Вспышка: темные тени против света.
Он не стал останавливаться. Не стал убыстрять или замедлять шаг, потому что они его не заметили и он не хотел привлекать их внимание. Главное — внутреннее спокойствие. Что бы ни произошло, оставайся спокойным... Теперь надо медленно проскользнуть в темную операционную — бесшумно, как льется по стенкам графина вино. Подождать, пока глаза не привыкнут к сумраку, и идти дальше только тогда, когда тени перестанут мельтешить. Потому что в конце коридора стоят два даггама.
Сталиг залпом допил вино.
— Я отведу тебя к Борросу.
И ни слова о даггамах в коридоре.

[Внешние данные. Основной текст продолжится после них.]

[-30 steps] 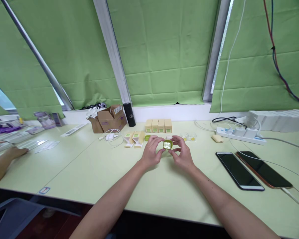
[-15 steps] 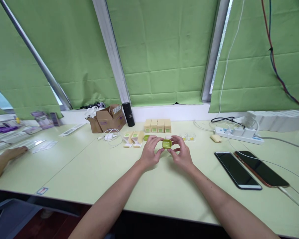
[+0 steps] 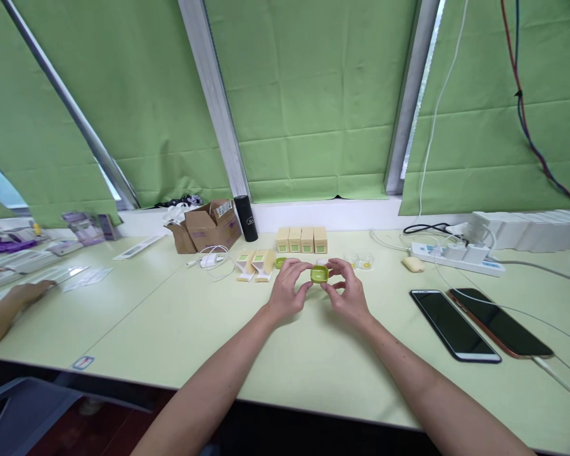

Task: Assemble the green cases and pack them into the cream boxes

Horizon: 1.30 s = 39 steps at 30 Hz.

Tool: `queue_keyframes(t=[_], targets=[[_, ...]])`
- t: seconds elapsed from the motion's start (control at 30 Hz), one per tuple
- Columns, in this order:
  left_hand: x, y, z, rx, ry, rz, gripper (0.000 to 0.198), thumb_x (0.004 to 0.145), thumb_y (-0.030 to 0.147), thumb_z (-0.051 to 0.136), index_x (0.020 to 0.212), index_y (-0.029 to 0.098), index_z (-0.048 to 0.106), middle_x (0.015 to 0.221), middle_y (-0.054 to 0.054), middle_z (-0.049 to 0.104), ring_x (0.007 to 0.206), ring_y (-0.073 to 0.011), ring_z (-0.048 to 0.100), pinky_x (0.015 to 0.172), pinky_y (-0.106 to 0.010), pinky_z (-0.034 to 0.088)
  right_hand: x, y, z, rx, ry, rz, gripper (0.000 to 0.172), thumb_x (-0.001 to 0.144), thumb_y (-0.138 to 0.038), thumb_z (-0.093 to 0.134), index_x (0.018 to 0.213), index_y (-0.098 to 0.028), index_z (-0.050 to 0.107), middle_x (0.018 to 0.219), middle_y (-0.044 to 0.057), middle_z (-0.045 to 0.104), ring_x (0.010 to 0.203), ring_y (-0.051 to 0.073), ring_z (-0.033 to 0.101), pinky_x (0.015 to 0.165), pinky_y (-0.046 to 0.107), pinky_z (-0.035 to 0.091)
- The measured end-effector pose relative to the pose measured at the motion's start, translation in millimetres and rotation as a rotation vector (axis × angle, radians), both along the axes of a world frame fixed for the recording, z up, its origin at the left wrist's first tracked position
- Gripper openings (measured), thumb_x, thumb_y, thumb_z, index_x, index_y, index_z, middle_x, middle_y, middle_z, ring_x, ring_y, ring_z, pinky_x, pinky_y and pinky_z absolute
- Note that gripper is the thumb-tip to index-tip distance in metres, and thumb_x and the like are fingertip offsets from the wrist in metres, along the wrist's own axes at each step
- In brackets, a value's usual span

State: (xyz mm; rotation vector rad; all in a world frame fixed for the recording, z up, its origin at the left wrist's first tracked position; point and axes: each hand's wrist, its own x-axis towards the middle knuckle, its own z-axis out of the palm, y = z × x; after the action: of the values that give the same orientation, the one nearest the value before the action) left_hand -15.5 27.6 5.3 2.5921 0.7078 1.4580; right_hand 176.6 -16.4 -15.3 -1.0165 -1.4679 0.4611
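A small green square container is held up between my two hands, its hollow inside turned toward me. My left hand pinches its left side with thumb and forefinger. On the right side, my right hand grips it the same way. Behind my left fingers lies another green piece, partly covered. A small white item shows just beyond the container, mostly hidden. Clear plastic cases with yellow bits sit beyond my right hand. Two opened cartons lie left of my left hand.
Several small tan boxes stand in a row at the back. A brown cardboard box and black bottle are to their left. Two phones and a power strip lie right. Another person's hand rests at far left.
Both hands keep the green container in nearly the same pose. The whole view has shifted very slightly.
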Motion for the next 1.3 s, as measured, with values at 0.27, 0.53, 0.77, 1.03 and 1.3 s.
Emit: queue_keyframes(t=[0.27,0.53,0.77,1.03,1.3], targets=[[1,5,-4.3,-0.031,-0.042,0.016,0.034,0.095,0.019,0.063,0.128,0.024,0.062,0.114,-0.011,0.071,0.111,-0.0278,0.056,0.091,-0.047,0.053,0,1,-1.8,0.009,0.004,0.014,0.045,0.091,-0.033,0.065,0.133,-0.028,0.049,0.126,0.011,0.067,0.101,0.022,0.068,0.07,0.032,0.059],[4,6,-2.8,-0.211,-0.142,0.056,0.022,0.093,0.026,0.069,0.114,0.022,0.069,0.108,-0.01,0.069,0.106,-0.025,0.06,0.085,-0.039,0.054,0,-1,1.1,-0.02,0.003,0.046,0.045,0.095,-0.04,0.061,0.135,-0.027,0.048,0.118,0.01,0.069,0.098,0.022,0.068,0.068,0.031,0.059],[6,10,-4.9,-0.305,-0.224,0.067,0.016,0.093,0.029,0.067,0.105,0.02,0.074,0.101,-0.009,0.068,0.093,-0.0205,0.064,0.079,-0.035,0.054,0,-1,0.0,-0.002,-0.052,0.058,0.055,0.089,-0.031,0.065,0.142,-0.029,0.051,0.108,0.007,0.069,0.096,0.022,0.066,0.071,0.033,0.061],[7,9,-5.9,-0.352,-0.206,0.099,0.019,0.094,0.034,0.066,0.099,0.019,0.076,0.094,-0.009,0.071,0.084,-0.0185,0.063,0.075,-0.033,0.052,0,2,-1.5,-0.045,-0.034,0.058,0.054,0.088,-0.03,0.064,0.142,-0.027,0.055,0.094,0.004,0.067,0.091,0.021,0.065,0.071,0.032,0.059],[6,3,1.2,-0.398,-0.132,0.116,0.033,0.099,0.04,0.057,0.078,0.019,0.073,0.082,-0.007,0.071,0.082,-0.0193,0.062,0.074,-0.032,0.047,-2,1,3.6,-0.134,0.063,0.13,0.048,0.088,-0.037,0.066,0.134,-0.025,0.06,0.086,0.001,0.061,0.084,0.02,0.062,0.063,0.029,0.056]])
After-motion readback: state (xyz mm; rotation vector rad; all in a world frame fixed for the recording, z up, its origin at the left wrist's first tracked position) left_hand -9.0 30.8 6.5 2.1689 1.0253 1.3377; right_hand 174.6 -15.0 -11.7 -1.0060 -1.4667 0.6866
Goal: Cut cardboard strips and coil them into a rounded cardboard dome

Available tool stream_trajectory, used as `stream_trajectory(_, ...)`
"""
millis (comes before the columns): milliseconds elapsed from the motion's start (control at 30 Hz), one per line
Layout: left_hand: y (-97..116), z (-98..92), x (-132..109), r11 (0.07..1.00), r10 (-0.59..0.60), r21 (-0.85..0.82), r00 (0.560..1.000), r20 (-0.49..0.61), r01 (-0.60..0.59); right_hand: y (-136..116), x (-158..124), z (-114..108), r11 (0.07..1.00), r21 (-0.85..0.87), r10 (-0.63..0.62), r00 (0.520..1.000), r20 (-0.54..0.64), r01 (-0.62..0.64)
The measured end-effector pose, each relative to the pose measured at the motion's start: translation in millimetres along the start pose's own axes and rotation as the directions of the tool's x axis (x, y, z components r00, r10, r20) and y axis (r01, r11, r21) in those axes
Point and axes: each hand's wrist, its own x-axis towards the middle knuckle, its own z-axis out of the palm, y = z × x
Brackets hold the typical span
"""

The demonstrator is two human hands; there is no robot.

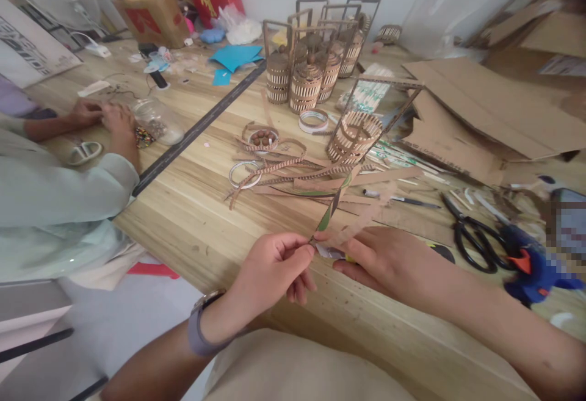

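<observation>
My left hand (pixel 272 270), with a watch on its wrist, pinches the lower end of a narrow cardboard strip (pixel 326 218) that is green and brown on one face. Beside it my right hand (pixel 389 260) is closed around what looks like a utility knife (pixel 337 254). Its grey blade end and a bit of yellow show by the fingertips; the palm hides most of the handle. A paler brown paper strip (pixel 368 213) slants up between the hands. Just beyond lie ridged cardboard strips (pixel 293 175) and a tape roll (pixel 245 174).
Several lantern-like cardboard baskets (pixel 306 86) stand at the back, with an unlidded one (pixel 354 135) nearer. Black scissors (pixel 476 236) and a blue glue gun (pixel 533 267) lie right. Flattened cardboard (pixel 494 108) covers the far right. Another person's hands (pixel 112 117) work beside a jar (pixel 160 120).
</observation>
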Motion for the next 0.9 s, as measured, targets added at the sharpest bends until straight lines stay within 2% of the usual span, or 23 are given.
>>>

Однако, когда они вышли из кабинета в операционную, Ронин отметил про себя, что Сталиг старается не шуметь и не зажигает света.
Целитель провел его к дальней стене, вытянул руку и коснулся чего-то в темноте. Бесшумно открылась автоматическая дверца. Ронин со Сталигом шагнули в проем...
... и оказались в сумрачной комнатушке, освещенной лишь тусклым пламенем двух масляных ламп. Пламя легонько подрагивало на сквозняке. Одна стена была вся завешана шкафчиками и полками. В другой стене была дверь. И тут Ронин все понял. Все сходилось одно к одному: даггамы в коридоре, молчание Сталига, потайная дверь. Только взглянув на две узкие койки у дальней стены, он уже понял — еще до того, как успел разглядеть как следует, — что на одной из кроватей лежит человек. И он даже знал, что это за человек. Тот самый колдун с желтой кожей, оказавшийся в самом центре тайной борьбы за власть во Фригольде.
Сталиг взмахнул рукой и прошептал:
— Это он. Боррос.
— Как тебе удалось его перетащить?
Целитель скромно потупился.
— Вообще-то... гм... это было не так уж и сложно. Когда я вернулся в конце последнего цикла, Боррос так и не пришел в сознание, и я сказал Фрейдалу, что, если его немедленно не перенесут сюда, он уже никогда не очнется. Так что у Фрейдала не было выбора.
— А он правда мог умереть?
— Не исключено, — Сталиг потер кулаками глаза. — Но дело в том, что он все же пришел в себя, и мы с ним поговорили... — Целитель присел на пустую кровать. — Я пока еще не сообщил Фрейдалу. Потому что я ни черта не понимаю. Да и зачем он теперь Фрейдалу? Он действительно помешался. Быть может, когда-нибудь...
Целитель умолк и покачал головой. Ронин подошел к кровати, на которой лежал Боррос.
— Такая потеря, — устало промолвил Сталиг. — Жизнь человека для них вообще ничего не значит. Они слишком долго его у себя продержали — рассудок его помутился.
«И все-таки он не сказал им того, что им хотелось узнать, — подумал Ронин, — иначе Фрейдалу было бы наплевать, умрет Боррос или будет жить. Он, должно быть, очень сильный человек, этот колдун».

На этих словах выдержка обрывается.